WHAT THIS TASK INVOLVES
Copy everything in the data below exactly except the pictures.

========================

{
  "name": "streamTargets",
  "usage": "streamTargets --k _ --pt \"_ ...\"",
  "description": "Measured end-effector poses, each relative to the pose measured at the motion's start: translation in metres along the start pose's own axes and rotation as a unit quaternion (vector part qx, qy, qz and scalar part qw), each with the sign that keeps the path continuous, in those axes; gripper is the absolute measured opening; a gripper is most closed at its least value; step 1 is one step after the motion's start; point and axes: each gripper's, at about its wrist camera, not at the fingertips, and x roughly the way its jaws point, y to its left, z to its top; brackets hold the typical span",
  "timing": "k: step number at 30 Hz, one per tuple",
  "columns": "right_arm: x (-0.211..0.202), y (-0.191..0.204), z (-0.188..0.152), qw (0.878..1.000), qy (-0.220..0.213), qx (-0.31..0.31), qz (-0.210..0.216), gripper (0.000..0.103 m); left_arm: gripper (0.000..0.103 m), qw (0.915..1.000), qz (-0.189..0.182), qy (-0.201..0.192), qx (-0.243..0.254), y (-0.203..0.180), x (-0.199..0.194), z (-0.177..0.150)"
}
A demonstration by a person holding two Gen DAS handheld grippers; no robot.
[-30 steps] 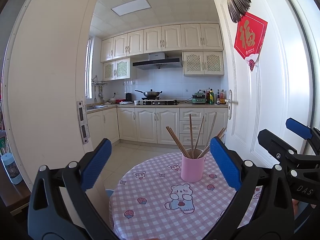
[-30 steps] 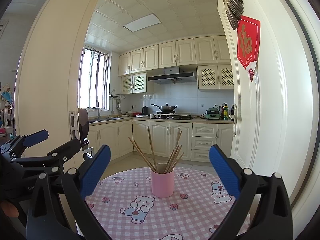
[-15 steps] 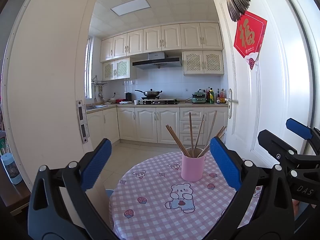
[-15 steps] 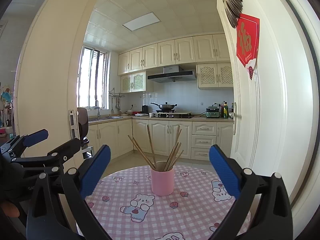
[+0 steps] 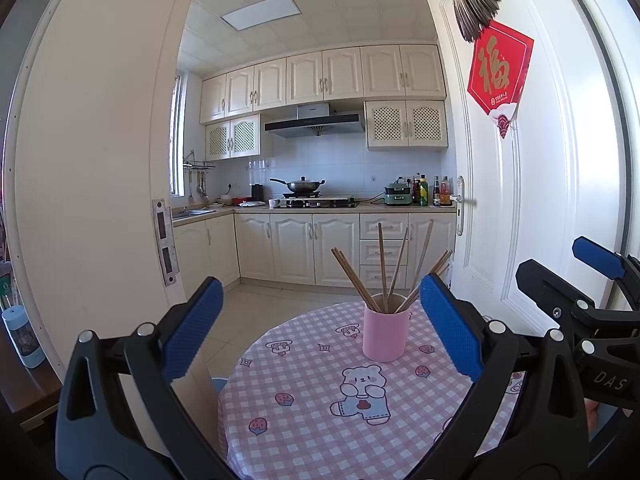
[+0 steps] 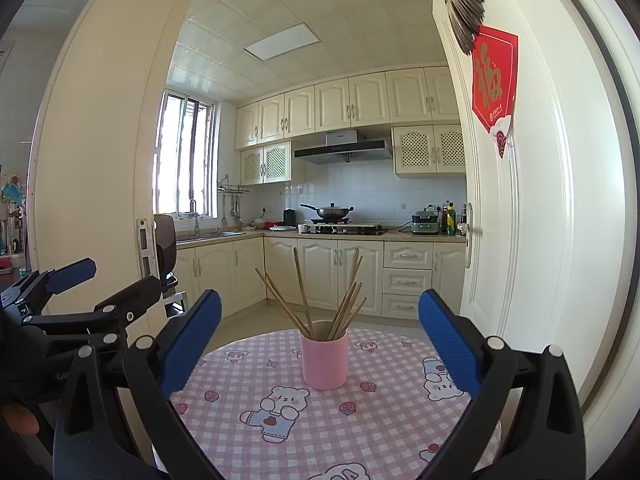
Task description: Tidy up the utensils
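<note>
A pink cup (image 5: pixel 386 334) (image 6: pixel 324 362) stands upright on a round table (image 5: pixel 300 420) (image 6: pixel 320 440) covered with a pink checked bear-print cloth. Several wooden chopsticks (image 5: pixel 383 268) (image 6: pixel 301 288) fan out of the cup. My left gripper (image 5: pixel 320 292) is open and empty, hovering short of the cup, which sits toward its right finger. My right gripper (image 6: pixel 319 298) is open and empty too, with the cup centred between its blue pads (image 6: pixel 448 344). Each gripper shows in the other's view: the right gripper (image 5: pixel 548 256) at the right edge, the left gripper (image 6: pixel 126 274) at the left edge.
A white door (image 5: pixel 520 200) with a red paper decoration (image 5: pixel 500 76) stands open just right of the table. A door frame (image 5: pixel 100 200) rises on the left. Beyond lie a tiled floor and kitchen cabinets (image 5: pixel 312 252). A dark chair (image 6: pixel 165 240) stands left.
</note>
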Motion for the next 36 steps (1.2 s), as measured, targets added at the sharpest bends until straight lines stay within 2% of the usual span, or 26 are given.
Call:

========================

REPLY TO THE EXERCISE
{
  "name": "streamTargets",
  "usage": "streamTargets --k _ --pt \"_ ...\"",
  "description": "Measured end-effector poses, each relative to the pose measured at the motion's start: translation in metres along the start pose's own axes and rotation as a unit quaternion (vector part qx, qy, qz and scalar part qw), each with the sign that keeps the path continuous, in those axes; gripper is the absolute measured opening; a gripper is most closed at its least value; step 1 is one step after the motion's start; point and axes: each gripper's, at about its wrist camera, not at the fingertips, and x roughly the way its jaws point, y to its left, z to its top; brackets hold the typical span",
  "timing": "k: step number at 30 Hz, one per tuple",
  "columns": "right_arm: x (-0.211..0.202), y (-0.191..0.204), z (-0.188..0.152), qw (0.878..1.000), qy (-0.220..0.213), qx (-0.31..0.31), qz (-0.210..0.216), gripper (0.000..0.103 m); left_arm: gripper (0.000..0.103 m), qw (0.915..1.000), qz (-0.189..0.182), qy (-0.201..0.192), qx (-0.243..0.254), y (-0.203..0.180), x (-0.199..0.194), z (-0.177..0.150)"
}
A demonstration by a person holding two Gen DAS handheld grippers; no robot.
[-30 steps] 
[-30 steps] 
[-15 steps] 
[-15 steps] 
[+0 steps] 
[+0 steps] 
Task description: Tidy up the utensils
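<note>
A pink cup (image 5: pixel 386 334) (image 6: pixel 324 362) stands upright on a round table (image 5: pixel 300 420) (image 6: pixel 320 440) covered with a pink checked bear-print cloth. Several wooden chopsticks (image 5: pixel 383 268) (image 6: pixel 301 288) fan out of the cup. My left gripper (image 5: pixel 320 292) is open and empty, hovering short of the cup, which sits toward its right finger. My right gripper (image 6: pixel 319 298) is open and empty too, with the cup centred between its blue pads (image 6: pixel 448 344). Each gripper shows in the other's view: the right gripper (image 5: pixel 548 256) at the right edge, the left gripper (image 6: pixel 126 274) at the left edge.
A white door (image 5: pixel 520 200) with a red paper decoration (image 5: pixel 500 76) stands open just right of the table. A door frame (image 5: pixel 100 200) rises on the left. Beyond lie a tiled floor and kitchen cabinets (image 5: pixel 312 252). A dark chair (image 6: pixel 165 240) stands left.
</note>
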Motion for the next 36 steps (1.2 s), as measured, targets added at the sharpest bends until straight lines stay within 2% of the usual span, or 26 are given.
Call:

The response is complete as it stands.